• EXERCISE: In the entries below, which lines run from the one containing "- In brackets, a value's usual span" to the one containing "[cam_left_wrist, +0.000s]"? Copy exactly those lines, ends included, and no others.

□ □ □ □ □ □ □

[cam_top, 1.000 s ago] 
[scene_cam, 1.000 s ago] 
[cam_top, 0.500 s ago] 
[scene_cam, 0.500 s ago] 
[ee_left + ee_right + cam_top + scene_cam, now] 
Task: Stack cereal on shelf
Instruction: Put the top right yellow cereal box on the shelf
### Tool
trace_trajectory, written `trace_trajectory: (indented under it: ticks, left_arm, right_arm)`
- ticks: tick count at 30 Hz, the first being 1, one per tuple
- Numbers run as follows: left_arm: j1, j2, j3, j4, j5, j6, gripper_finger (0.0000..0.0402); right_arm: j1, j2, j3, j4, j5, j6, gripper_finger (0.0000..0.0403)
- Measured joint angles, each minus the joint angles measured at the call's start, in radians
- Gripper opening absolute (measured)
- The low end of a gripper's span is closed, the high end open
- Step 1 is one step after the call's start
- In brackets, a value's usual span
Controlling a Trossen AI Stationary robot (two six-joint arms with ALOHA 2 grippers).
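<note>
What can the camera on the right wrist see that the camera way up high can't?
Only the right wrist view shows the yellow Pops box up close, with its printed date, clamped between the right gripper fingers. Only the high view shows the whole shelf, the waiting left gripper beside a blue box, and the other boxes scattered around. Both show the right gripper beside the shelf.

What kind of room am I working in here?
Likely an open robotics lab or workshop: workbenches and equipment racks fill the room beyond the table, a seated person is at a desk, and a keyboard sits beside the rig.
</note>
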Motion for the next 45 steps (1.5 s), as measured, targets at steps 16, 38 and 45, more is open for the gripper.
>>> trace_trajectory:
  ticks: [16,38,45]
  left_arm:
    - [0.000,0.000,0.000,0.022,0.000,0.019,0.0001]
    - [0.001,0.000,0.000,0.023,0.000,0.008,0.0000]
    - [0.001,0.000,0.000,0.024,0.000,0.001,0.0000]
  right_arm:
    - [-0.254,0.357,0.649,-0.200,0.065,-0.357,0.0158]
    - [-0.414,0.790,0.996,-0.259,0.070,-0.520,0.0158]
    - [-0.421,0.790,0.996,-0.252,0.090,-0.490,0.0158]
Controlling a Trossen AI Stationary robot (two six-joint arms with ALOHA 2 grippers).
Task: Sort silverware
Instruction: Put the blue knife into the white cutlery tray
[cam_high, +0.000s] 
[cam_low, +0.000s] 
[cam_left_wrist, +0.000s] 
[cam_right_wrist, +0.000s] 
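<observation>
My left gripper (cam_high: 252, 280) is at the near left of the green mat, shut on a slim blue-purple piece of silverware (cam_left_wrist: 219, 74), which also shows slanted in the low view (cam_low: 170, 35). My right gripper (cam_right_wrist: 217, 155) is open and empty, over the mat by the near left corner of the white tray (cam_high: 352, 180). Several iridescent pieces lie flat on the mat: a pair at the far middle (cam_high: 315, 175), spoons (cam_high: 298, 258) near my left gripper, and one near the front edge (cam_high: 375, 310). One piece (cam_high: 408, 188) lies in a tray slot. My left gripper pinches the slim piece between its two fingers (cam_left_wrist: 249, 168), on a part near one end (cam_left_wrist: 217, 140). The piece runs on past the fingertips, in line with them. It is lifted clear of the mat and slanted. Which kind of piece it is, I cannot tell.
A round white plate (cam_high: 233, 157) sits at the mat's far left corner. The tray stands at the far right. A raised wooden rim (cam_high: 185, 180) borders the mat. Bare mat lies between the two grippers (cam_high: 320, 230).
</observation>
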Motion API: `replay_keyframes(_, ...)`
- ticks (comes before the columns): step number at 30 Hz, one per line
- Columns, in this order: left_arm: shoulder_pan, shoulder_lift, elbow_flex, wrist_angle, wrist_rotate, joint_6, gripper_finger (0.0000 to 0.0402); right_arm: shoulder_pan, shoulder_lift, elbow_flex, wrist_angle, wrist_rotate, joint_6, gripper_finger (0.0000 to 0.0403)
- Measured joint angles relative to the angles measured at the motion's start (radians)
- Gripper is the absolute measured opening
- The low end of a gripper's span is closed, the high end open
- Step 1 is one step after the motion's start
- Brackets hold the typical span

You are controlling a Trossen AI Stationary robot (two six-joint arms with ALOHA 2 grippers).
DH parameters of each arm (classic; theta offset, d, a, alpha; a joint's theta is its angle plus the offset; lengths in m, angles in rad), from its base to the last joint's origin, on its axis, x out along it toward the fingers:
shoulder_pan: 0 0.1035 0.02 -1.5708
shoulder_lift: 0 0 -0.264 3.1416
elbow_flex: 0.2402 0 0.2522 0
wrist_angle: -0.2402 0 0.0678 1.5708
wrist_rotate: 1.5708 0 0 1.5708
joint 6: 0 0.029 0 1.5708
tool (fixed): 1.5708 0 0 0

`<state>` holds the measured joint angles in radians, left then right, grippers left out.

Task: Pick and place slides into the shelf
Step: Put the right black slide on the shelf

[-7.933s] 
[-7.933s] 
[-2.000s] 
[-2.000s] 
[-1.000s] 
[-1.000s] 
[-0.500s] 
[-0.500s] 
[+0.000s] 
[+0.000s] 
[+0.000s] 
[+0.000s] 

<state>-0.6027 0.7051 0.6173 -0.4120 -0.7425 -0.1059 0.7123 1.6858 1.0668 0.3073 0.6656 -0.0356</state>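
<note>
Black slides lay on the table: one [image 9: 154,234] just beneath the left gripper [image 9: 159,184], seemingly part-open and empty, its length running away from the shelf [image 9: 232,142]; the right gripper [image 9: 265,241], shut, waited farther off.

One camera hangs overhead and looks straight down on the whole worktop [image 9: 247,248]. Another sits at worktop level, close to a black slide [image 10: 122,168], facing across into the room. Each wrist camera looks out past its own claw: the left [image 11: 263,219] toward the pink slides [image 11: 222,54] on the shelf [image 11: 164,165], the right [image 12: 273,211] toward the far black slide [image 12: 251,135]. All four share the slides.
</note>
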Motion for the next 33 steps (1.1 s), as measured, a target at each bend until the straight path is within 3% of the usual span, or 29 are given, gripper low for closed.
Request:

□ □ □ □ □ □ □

• ANSWER TO THE PROBLEM:
- In brackets, a value's usual span
Controlling a Trossen AI Stationary robot (two six-joint arms with ALOHA 2 grippers).
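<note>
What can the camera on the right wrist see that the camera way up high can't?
Only the right wrist view shows the yellow Pops box up close, with its printed date, clamped between the right gripper fingers. Only the high view shows the whole shelf, the waiting left gripper beside a blue box, and the other boxes scattered around. Both show the right gripper beside the shelf.

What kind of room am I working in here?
Likely an open robotics lab or workshop: workbenches and equipment racks fill the room beyond the table, a seated person is at a desk, and a keyboard sits beside the rig.
</note>
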Motion for the next 45 steps (1.5 s), as measured, targets at steps 16, 38 and 45, more is open for the gripper.
>>> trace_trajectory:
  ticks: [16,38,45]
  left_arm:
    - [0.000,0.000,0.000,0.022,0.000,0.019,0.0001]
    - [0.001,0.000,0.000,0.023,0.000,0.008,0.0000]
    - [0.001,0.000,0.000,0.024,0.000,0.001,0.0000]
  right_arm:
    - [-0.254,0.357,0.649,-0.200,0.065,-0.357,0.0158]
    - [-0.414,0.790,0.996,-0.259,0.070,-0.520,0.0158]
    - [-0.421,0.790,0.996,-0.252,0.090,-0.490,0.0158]
Controlling a Trossen AI Stationary robot (two six-joint arms with ALOHA 2 grippers).
Task: Sort silverware
Instruction: Put the blue knife into the white cutlery tray
[cam_high, +0.000s] 
[cam_low, +0.000s] 
[cam_left_wrist, +0.000s] 

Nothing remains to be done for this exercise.